Thanks. We use the word próprio too and it's fairly clear for me its use. The problem now is WHEN to use it.


----------



## Silver_Biscuit

Vitalore said:


> If possessive adjectives are for ambiguity-preventing purposes, why use it a phrase that has no ambiguity whatsoever? I want to know if theres a pattern or a rule to when use which, because it's obviously not 100% about ambiguity. Is it a personal style thing? Some Icelanders use possessive adjectives just because it's the way they speak?
> [...]
> But in the first phrase the object is Harald, not börn. Tell me, what would the sentence mean or how different would it be if you had written hans instead of sín? There's no ambiguity there to prevent to begin with.



No, really, you must believe me when I say that using _sinn_ correctly is not optional, it's got nothing to do with style or personal preference, it literally changes the meaning of what you were saying.
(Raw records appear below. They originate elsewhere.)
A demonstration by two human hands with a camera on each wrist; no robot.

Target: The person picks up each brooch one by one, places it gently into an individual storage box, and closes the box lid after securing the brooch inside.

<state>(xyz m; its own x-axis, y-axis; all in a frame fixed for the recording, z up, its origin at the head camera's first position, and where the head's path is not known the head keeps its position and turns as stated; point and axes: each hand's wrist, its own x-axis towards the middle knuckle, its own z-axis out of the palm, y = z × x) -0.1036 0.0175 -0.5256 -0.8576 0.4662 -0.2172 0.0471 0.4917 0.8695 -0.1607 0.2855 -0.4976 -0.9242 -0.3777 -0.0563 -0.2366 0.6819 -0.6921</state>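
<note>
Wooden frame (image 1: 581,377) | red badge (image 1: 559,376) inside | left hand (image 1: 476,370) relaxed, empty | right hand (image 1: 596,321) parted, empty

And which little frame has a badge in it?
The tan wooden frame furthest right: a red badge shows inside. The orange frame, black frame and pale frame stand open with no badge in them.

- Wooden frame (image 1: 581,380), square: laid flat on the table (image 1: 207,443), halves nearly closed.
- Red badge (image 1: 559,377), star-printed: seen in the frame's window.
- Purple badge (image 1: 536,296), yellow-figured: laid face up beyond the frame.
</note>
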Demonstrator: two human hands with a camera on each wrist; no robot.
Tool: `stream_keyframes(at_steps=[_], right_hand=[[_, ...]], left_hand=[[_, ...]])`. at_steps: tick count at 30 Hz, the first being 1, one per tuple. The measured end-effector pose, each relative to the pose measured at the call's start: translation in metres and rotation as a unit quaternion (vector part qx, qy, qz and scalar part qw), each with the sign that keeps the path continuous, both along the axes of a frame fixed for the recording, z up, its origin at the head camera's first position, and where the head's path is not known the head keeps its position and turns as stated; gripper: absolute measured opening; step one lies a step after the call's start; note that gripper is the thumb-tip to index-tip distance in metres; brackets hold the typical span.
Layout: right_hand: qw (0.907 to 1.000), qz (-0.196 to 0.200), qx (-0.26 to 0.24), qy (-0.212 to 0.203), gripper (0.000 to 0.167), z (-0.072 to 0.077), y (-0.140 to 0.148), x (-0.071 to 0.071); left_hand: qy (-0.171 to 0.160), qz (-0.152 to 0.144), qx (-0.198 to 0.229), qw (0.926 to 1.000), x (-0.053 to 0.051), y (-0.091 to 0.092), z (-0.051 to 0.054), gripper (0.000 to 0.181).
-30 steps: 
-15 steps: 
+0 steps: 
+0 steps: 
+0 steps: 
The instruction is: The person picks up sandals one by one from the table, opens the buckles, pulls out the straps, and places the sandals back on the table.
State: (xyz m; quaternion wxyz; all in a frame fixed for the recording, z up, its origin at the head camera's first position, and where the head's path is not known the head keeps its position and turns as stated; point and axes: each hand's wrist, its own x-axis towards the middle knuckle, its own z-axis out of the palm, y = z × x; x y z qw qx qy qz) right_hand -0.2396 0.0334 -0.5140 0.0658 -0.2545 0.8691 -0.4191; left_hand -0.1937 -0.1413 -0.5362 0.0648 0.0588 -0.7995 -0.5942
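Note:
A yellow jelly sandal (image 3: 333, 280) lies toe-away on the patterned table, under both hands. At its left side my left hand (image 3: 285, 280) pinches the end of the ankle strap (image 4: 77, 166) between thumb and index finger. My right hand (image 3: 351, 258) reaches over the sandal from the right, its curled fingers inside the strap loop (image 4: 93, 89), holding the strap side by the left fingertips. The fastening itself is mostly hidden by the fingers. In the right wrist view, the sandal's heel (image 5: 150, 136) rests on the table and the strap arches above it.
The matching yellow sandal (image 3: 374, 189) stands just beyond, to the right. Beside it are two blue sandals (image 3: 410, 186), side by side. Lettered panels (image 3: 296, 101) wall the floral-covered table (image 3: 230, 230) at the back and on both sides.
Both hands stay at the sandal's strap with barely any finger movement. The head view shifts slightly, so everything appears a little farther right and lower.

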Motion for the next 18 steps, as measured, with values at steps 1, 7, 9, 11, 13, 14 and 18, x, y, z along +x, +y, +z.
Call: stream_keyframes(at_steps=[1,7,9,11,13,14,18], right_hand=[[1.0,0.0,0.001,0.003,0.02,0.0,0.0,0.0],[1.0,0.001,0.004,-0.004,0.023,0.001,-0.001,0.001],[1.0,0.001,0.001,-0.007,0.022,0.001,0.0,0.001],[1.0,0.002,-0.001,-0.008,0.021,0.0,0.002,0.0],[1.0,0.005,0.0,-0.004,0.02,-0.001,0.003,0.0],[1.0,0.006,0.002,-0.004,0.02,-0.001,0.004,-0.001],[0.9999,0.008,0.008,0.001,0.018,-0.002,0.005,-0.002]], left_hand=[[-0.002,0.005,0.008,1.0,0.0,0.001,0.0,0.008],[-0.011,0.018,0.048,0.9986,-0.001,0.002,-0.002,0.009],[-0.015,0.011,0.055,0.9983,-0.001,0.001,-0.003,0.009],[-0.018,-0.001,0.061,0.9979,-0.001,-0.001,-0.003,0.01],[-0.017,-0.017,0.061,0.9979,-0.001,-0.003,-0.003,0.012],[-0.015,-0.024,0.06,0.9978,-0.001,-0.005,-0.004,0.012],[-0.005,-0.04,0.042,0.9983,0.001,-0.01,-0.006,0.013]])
If you said that Haraldur was nice to "börnin hans" these children *are not* Haraldur's children. The pronoun has ruled that out - they absolutely *must* be someone else's children. If there is absolutely no other context, the response would be,"Ha, whose children is he nice to?"

They are not 'for' preventing ambiguity - I regret saying that because it seems to have muddled you, they are helpful for avoiding ambiguity but it is not their 'purpose', per se, and they must be used correctly in all appropriate instances. All Icelanders use them correctly, because it is the way the language works. There is absolutely a rule!

Cf. what I said before: "Jón kyssti kærustuna hans" can _never_ mean that Jón is kissing  his own girlfriend. It is always another man's girlfriend (or  theoretically another 'masculine noun's' girlfriend, e.g. theoretically  it could be a horse's girlfriend, but she definitely isn't Jón's  girlfriend).


----------



## 盲人瞎馬

Silver_Biscuit said:


> If you said that Haraldur was nice to "börnin hans" these children *are not* Haraldur's children. The pronoun has ruled that out - they absolutely *must* be someone else's children. If there is absolutely no other context, the response would be,"Ha, whose children is he nice to?



Okay, I understand. Let's just slow down. I think we're getting somewhere. This message of yours brings me to your second post in this thread. I got two phrases here as an example:



> Þetta er bíllinn hans.
> Ég taldi Harald góðan við börn sín.



I'm failing to see the difference between these two and why the first one requires a possessive pronoun and the second one a possessive adjective. Is it because the first one uses the verb to be and the second one uses a different verb? For all it's worth, based on how I (wrongly) understand it, one could very well use the possessive adjective right there in the first sentence in the place of hans.

Wait, as I'm writing this I think I've had an epiphany. In the second phrase there (Harald's), could it be that the possessive adjective (sín) is being used because Harald is being mentioned? If the first phrase (bíllinn) begun with "Þetta er Jón og... (þetta er bíllinn hans) it would be wrong, because there's no connection between hans and Jón? So in that case, it should be sitt (or whichever is the correct one) instead of hans, so the connection between Jón, his car and the possessive adjective is made?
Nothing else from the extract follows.